Not everybody was convinced Gianluigi Buffon, a player who has won a record 12 goalkeeper of the year titles, the only goalkeeper to win Italian football’s player of the year award and won the world cup, deserved to be runner-up for best player in the world, The Ballon d’Or…
BUT!
When it comes to Patrick Roy, there is no obfuscation as to why there would be a debate about him deserving the most coveted and prestigious accolades in the sport of hockey, and we can count on five fingers the people who may think to oppose the crowning of Roy as the best goalie of all time in the game of hockey.
In a career that spanned the better part of 20 years, Roy won everything any hockey player with GOAT ambitions could ever dream to win and most importantly, he won off the rink by showing kids what it means to be a goalie.
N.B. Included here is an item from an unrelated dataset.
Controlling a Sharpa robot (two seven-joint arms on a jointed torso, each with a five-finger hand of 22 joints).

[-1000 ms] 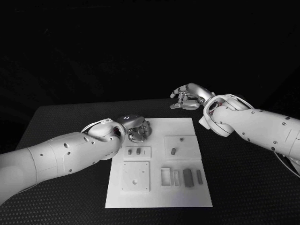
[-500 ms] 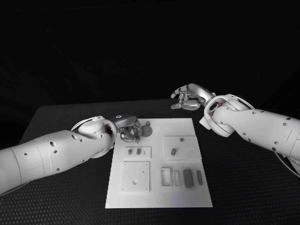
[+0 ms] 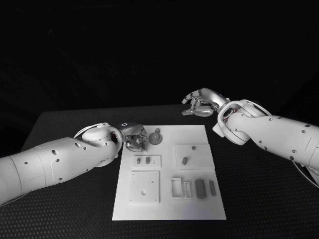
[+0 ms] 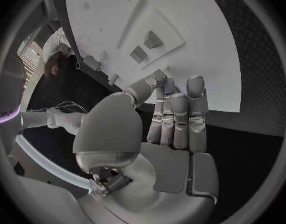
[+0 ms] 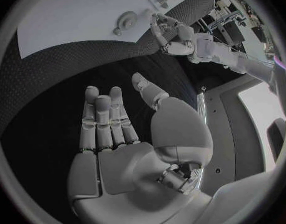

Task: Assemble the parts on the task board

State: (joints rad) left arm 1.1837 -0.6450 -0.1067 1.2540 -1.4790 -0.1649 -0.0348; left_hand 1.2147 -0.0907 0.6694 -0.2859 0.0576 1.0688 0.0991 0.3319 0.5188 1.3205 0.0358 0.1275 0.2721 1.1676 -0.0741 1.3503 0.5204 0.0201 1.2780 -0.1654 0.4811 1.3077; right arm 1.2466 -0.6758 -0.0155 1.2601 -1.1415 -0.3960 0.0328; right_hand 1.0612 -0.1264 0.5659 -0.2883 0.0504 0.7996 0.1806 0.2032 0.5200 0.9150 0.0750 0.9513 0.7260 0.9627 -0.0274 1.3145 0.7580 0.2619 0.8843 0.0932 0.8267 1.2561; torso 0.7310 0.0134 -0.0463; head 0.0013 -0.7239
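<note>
Left hand hangs at the far left corner of the white task board in the head view, fingers curled inward, beside a small round part lying on the board. Whether it touches that part cannot be told from here. The right hand floats beyond the board's far right corner, over the black table, loosely spread and holding nothing. Other small parts lie in the board's shallow trays: a pair in a left tray, one oval in a right tray, and bars near the front edge.

From the left wrist, the left hand shows its fingers side by side and pressed together, empty, tips just over the board's edge.

From the right wrist, the right hand is spread and empty above the table, with the board well apart and the round part lying on it.

My reading is that no part is in hand yet, and the step is the first pick-up, likely of the round part. That calls for opening the left fingers and coming down squarely on the piece. Open table lies on both sides of the board, so there is room, though the part sits close to the board's far edge.
</note>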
Born in Quebec, Patrick Roy had only one wish since his seventh birthday, to be a hockey goalie. From an early age, he knew his path and started his journey to prove to the world he was right, with a local club, the Saint-Foy Gouverneurs. By the time he became a professional in the AHL, with the Sherbrook Canadiens, he had won the QAAA championship with the Gouverneurs and played three years for the Granby Bisons. He will be drafted 51st overall by the Montreal Canadiens in 1984, and will go on to win 10 of his 13 games for the Sherbrook Canadiens, leading them to a Calder Cup championship.
The doors to greatness will open the following year where regular season stints with the Montreal Canadiens would end him a starting spot come playoff time, and the slender 20-year old would shine brightest, with a 15-5 record to lead the Canadiens to a shock Stanley Cup win. There was no debate about who deserved the Conn Smythe trophy, and when the Canadiens would once again lift the Stanley Cup in 1993, the honor would once again be indisputable as Roy would claim the scalp of the noisy Nordiques, Sabres, and Islanders, en route to tying the record for playoff win streak (11), before dispatching the Kings in the finals.
A salty relationship with Mike Tremblay will force Roy out of Montreal, and over to the Colorado Avalanche, but not before he had won three Vezina trophies, four William M. Jennings trophies, two Stanley Cups and two Conn Symthe trophies.
It’ll be more of victory and history as Roy would become the first hockey player and goalie to win a third Conn Smythe trophy, and so, in different decades, after leading the Avalanche to Stanley Cup glory in 2000/2001. He would add another Jennings Trophy for good measure.
“Saint Patrick” will end his career after 20 years, being the first goalie to win over 500 games, play over 1000 NHL games, and is still the goalie with the most playoff appearances (247) and wins (151).
Patrick Roy is a born winner and after his playing days, winning the Jack Adams award in 2014 with his beloved Avalanche, and the Memorial Cup with his Quebec Remparts in 2006, showed that he not only played the game, he was also a student and master of it.
The Canadiens and Avalanche have both retired his #33 while the Granby Bisons retired his #30, and he was inducted into the Hall of Fame in 2006, after being inducted into the Colorado Sports Hall of Fame, and the Quebec Major Junior Hockey League Hall of Fame, in 2004.
Nobody did it better, maybe nobody will.